Segment Start: DATA EXTRACT

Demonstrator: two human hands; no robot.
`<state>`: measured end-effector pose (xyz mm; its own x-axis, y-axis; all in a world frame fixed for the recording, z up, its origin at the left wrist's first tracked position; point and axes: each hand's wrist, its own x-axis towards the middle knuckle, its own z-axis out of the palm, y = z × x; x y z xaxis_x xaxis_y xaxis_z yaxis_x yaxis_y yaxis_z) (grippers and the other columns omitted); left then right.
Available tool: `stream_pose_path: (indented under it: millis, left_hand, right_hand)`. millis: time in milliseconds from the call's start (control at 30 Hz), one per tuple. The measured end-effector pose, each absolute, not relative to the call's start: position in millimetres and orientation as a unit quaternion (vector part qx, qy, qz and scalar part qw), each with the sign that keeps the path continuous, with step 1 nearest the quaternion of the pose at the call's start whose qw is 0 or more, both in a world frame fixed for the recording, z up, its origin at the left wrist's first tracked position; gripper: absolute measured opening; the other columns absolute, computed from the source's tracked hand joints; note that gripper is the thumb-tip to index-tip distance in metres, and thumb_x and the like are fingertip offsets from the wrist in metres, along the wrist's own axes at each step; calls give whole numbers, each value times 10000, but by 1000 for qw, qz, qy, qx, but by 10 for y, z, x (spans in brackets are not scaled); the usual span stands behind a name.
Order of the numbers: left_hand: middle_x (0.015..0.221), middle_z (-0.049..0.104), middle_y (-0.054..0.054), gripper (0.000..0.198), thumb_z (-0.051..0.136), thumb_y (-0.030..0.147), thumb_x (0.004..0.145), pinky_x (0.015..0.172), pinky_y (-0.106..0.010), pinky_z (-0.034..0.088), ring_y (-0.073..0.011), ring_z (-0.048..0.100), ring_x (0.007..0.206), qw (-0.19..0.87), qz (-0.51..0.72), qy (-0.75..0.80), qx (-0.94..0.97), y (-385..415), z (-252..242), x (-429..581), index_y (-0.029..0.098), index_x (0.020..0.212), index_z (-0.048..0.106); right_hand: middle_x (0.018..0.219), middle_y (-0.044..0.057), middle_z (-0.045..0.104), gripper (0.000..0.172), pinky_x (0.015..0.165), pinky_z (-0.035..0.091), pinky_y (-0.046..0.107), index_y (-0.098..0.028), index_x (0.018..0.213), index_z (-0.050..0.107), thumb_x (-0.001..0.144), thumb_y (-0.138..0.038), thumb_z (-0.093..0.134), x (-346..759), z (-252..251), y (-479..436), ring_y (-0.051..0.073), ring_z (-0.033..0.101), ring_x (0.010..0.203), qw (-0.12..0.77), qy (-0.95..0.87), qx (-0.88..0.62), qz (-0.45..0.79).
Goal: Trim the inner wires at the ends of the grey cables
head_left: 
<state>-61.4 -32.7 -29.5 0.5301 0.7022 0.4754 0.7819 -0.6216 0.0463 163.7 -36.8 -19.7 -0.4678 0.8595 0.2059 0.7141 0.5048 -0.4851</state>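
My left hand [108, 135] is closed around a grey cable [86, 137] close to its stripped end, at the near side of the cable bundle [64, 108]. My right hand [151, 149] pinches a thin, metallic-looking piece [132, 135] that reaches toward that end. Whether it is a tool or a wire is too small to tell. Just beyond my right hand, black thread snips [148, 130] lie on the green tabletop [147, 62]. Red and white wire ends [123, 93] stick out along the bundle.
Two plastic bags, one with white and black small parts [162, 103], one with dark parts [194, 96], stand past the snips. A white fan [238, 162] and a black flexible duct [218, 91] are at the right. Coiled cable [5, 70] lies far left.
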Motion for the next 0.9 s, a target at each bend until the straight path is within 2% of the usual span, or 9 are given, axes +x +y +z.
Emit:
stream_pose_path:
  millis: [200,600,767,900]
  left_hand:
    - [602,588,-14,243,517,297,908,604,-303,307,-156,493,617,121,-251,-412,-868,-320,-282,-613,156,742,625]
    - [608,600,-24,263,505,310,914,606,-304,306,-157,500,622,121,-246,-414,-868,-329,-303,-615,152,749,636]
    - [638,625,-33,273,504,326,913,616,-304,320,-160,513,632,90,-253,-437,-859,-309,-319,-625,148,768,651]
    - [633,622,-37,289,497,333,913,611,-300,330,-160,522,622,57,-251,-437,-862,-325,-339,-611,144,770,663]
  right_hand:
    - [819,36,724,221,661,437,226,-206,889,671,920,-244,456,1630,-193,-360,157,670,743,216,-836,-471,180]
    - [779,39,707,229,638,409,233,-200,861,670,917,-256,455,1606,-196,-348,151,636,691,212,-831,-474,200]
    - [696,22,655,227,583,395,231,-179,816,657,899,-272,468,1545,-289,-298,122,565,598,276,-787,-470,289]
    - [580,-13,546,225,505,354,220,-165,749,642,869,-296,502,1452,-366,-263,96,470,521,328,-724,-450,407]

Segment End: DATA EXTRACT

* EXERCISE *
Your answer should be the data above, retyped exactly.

* RESULT *
Demonstrator: two human hands; no robot.
`<state>`: measured end-effector pose (xyz mm; its own x-axis, y-axis; all in a world frame fixed for the recording, z up, its origin at the left wrist's first tracked position; point and axes: each hand's wrist, its own x-axis towards the middle knuckle, its own z-axis out of the palm, y = z × x; x y z xaxis_x xaxis_y xaxis_z yaxis_x yaxis_y yaxis_z) (grippers and the other columns omitted); left then right.
Available tool: `stream_pose_path: (indented under it: millis, left_hand, right_hand)`. millis: time in milliseconds from the call's start (control at 30 Hz), one per tuple. The measured end-effector pose, each absolute, not relative to the call's start: position in millimetres and orientation as a unit quaternion (vector part qx, qy, qz and scalar part qw), each with the sign that keeps the path continuous, with step 1 nearest the quaternion of the pose at the call's start whose qw is 0 or more, both in a world frame fixed for the recording, z up, its origin at the left wrist's first tracked position; gripper: absolute measured opening; the other columns absolute, computed from the source's tracked hand joints; note that gripper is the thumb-tip to index-tip distance in metres, and thumb_x and the like are fingertip offsets from the wrist in metres, along the wrist's own axes at each step; calls give whole numbers, each value times 10000, but by 1000 for qw, qz, qy, qx, but by 10 for y, z, x (spans in brackets are not scaled); the usual span stands behind a name.
Order of the numbers: left_hand: middle_x (0.015..0.221), middle_z (-0.049..0.104), middle_y (-0.054..0.054), gripper (0.000..0.198), thumb_z (-0.051..0.136), thumb_y (-0.030..0.147), thumb_x (0.004..0.145), pinky_x (0.015..0.172), pinky_y (-0.106..0.010), pinky_z (-0.034..0.088), ring_y (-0.073..0.011), ring_z (-0.048..0.100), ring_x (0.007..0.206), qw (-0.19..0.87), qz (-0.51..0.72), qy (-0.75..0.80), qx (-0.94..0.97), y (-385..415), z (-252..242), x (-429..581), index_y (-0.029..0.098), index_x (0.020..0.212), index_z (-0.048..0.106); right_hand: middle_x (0.018..0.219), middle_y (-0.044..0.057), middle_z (-0.045..0.104), gripper (0.000..0.172), pinky_x (0.015..0.165), pinky_z (-0.035..0.091), pinky_y (-0.046..0.107), index_y (-0.098..0.028), index_x (0.018..0.213), index_z (-0.050..0.107), thumb_x (-0.001..0.144), thumb_y (-0.138..0.038), thumb_z (-0.093..0.134), x (-346..759), z (-252..251), y (-479..436), ring_y (-0.051..0.073), ring_z (-0.033..0.101), ring_x (0.010..0.203), qw (-0.12..0.77), qy (-0.95..0.87), qx (-0.88..0.62), qz (-0.45..0.79).
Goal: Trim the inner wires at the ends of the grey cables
head_left: 
<state>-61.4 -32.7 -29.5 0.5301 0.7022 0.4754 0.7819 -0.6216 0.0463 163.7 -36.8 -19.7 -0.4678 0.8595 0.2059 0.7141 0.5048 -0.4851</state>
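My left hand [108, 135] is closed around a grey cable [86, 137] close to its stripped end, at the near side of the cable bundle [64, 108]. My right hand [151, 149] pinches a thin, metallic-looking piece [132, 135] that reaches toward that end. Whether it is a tool or a wire is too small to tell. Just beyond my right hand, black thread snips [148, 130] lie on the green tabletop [147, 62]. Red and white wire ends [123, 93] stick out along the bundle.
Two plastic bags, one with white and black small parts [162, 103], one with dark parts [194, 96], stand past the snips. A white fan [238, 162] and a black flexible duct [218, 91] are at the right. Coiled cable [5, 70] lies far left.
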Motion for the next 0.9 s, a target at each bend until the straight path is within 2% of the usual span, or 9 are given, axes +x +y +z.
Emit:
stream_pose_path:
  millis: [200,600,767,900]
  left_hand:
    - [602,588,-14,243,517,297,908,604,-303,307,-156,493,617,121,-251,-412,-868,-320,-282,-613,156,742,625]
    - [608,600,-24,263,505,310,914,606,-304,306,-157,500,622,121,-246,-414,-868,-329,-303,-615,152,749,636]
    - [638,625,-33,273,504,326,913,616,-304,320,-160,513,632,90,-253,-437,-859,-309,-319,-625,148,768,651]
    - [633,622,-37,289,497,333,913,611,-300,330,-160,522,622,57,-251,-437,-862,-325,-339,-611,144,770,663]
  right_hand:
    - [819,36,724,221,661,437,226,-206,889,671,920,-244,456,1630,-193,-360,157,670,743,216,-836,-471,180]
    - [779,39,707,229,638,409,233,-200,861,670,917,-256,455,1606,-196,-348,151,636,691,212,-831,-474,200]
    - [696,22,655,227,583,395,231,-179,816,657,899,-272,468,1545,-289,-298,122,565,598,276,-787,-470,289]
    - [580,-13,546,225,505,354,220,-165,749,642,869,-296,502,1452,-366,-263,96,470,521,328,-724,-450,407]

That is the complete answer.